■ Task requirements: From the entries below, extract every line that includes the word "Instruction".
Start of Information shown
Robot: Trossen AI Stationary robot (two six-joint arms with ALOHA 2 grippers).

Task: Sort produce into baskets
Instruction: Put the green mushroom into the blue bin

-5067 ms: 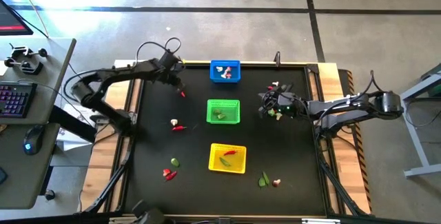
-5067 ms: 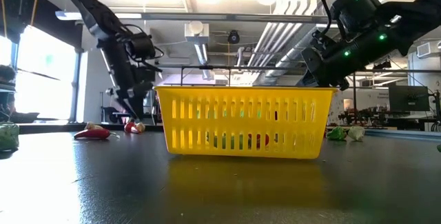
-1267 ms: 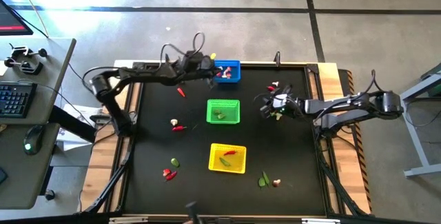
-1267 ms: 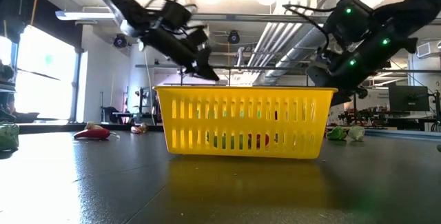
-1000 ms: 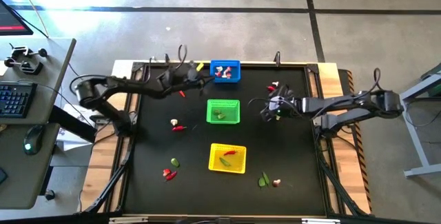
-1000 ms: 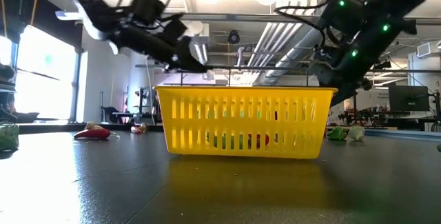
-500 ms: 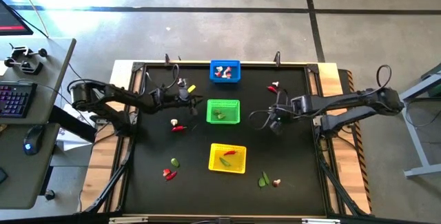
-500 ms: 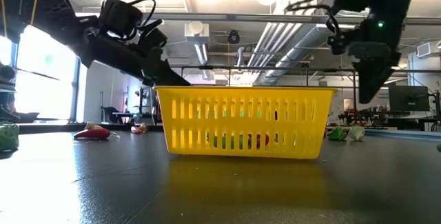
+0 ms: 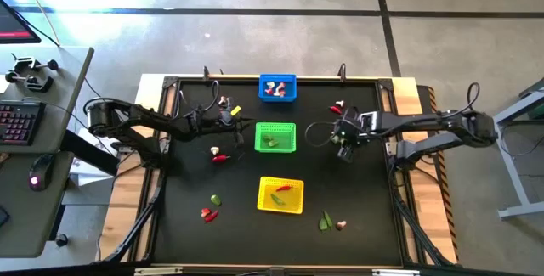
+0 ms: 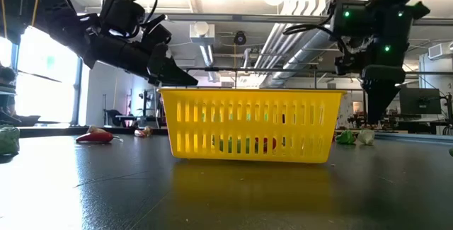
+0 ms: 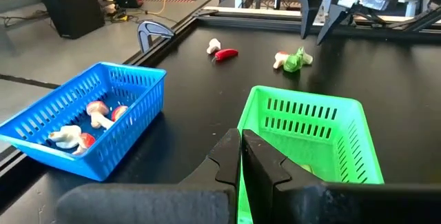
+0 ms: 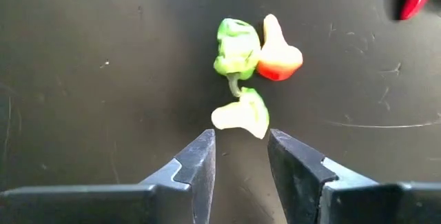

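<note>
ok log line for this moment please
left hand: shut, beside green basket | right hand: open above green leafy bit and mushroom

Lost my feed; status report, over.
Left gripper shut, beside green basket. Right gripper open over green leafy bit and mushroom piece. Nothing blocking.

The high camera looks straight down on the whole table (image 9: 195, 183). The low one sits at tabletop level (close behind the yellow basket (image 10: 251, 125)). Wrist cameras look past their fingers.
</note>
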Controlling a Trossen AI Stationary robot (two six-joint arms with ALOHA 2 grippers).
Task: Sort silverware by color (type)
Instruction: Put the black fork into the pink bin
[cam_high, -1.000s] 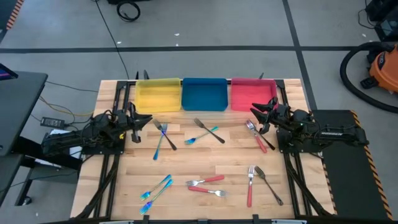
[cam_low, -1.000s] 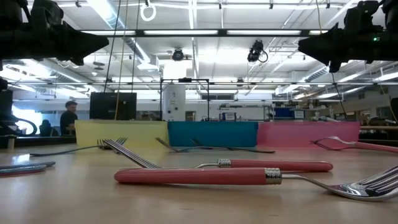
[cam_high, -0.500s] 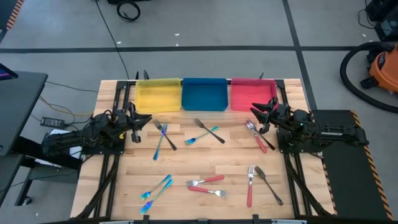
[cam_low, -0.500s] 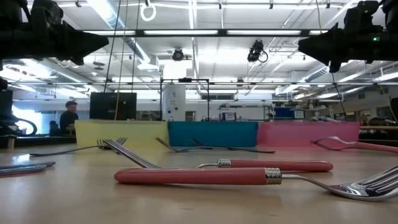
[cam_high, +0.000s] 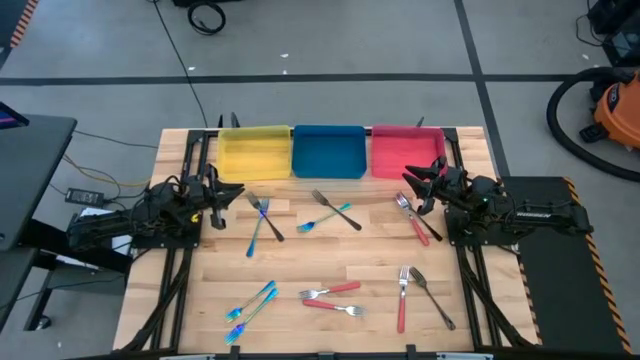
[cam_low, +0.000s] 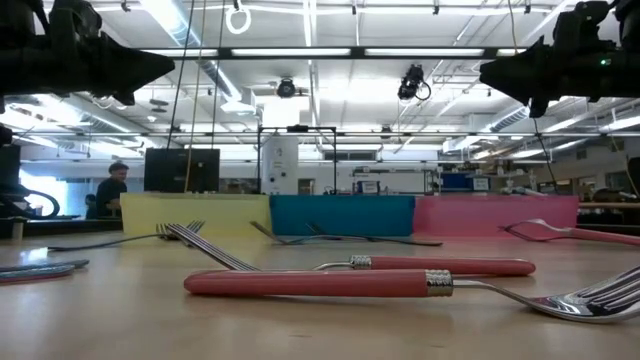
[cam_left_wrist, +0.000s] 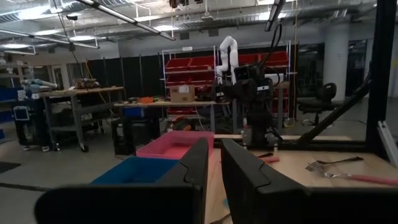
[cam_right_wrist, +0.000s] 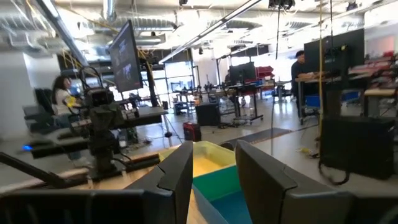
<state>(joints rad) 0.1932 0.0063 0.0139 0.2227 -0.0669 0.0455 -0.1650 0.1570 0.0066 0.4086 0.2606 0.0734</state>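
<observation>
The silverware lies scattered on the wooden table. In the high view a teal fork crosses a dark one (cam_high: 262, 220), and another teal and dark pair (cam_high: 333, 212) lies below the blue tray. A red-handled and a dark piece (cam_high: 417, 218) lie near the right arm. Toward the near edge lie two teal pieces (cam_high: 250, 305), two red-handled forks (cam_high: 332, 298), and a red-handled fork (cam_high: 402, 298) beside a grey one (cam_high: 432, 297). My left gripper (cam_high: 240, 193) (cam_left_wrist: 214, 152) hovers at the table's left side, open by a narrow gap. My right gripper (cam_high: 408, 182) (cam_right_wrist: 214, 155) hovers at the right side, open. Neither holds anything.
Three trays stand in a row along the far edge: yellow (cam_high: 255, 152), blue (cam_high: 328, 150) and red (cam_high: 405, 152). The low view shows the two red-handled forks (cam_low: 360, 282) close up. A person (cam_low: 110, 188) sits far off in the room behind the table.
</observation>
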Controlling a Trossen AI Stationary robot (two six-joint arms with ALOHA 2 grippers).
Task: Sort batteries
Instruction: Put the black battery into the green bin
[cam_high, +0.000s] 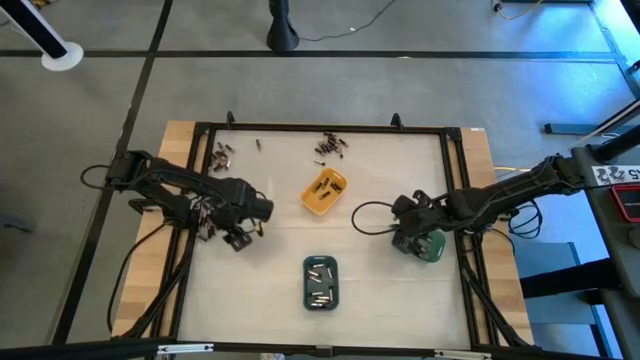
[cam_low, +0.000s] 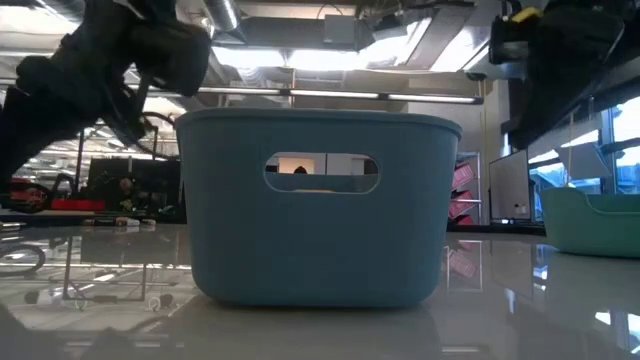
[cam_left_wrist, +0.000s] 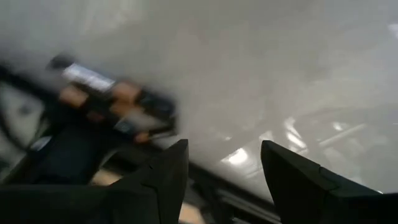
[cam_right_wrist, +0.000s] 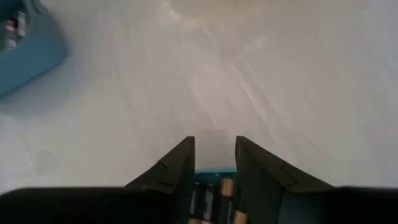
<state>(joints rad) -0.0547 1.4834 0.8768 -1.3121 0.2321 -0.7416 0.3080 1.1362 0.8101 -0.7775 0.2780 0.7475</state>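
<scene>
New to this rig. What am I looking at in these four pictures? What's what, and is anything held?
Two dark robot arms, each ending in a two-finger gripper, work at a white table. One camera looks straight down, one sits at table-top height, and one rides on each wrist. On the table lie loose batteries in small heaps, plus an orange tray and a slate-blue tray, each with some cells inside, and a green tray. The left gripper hangs open and empty, left of the orange tray. The right gripper is over the green tray; whether it holds anything does not show.
</scene>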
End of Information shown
■ Result of the task:
Instruction: Put the green mushroom into the blue bin
Instruction: Put the black fork into the pink bin
Instruction: Put the black battery into the green bin

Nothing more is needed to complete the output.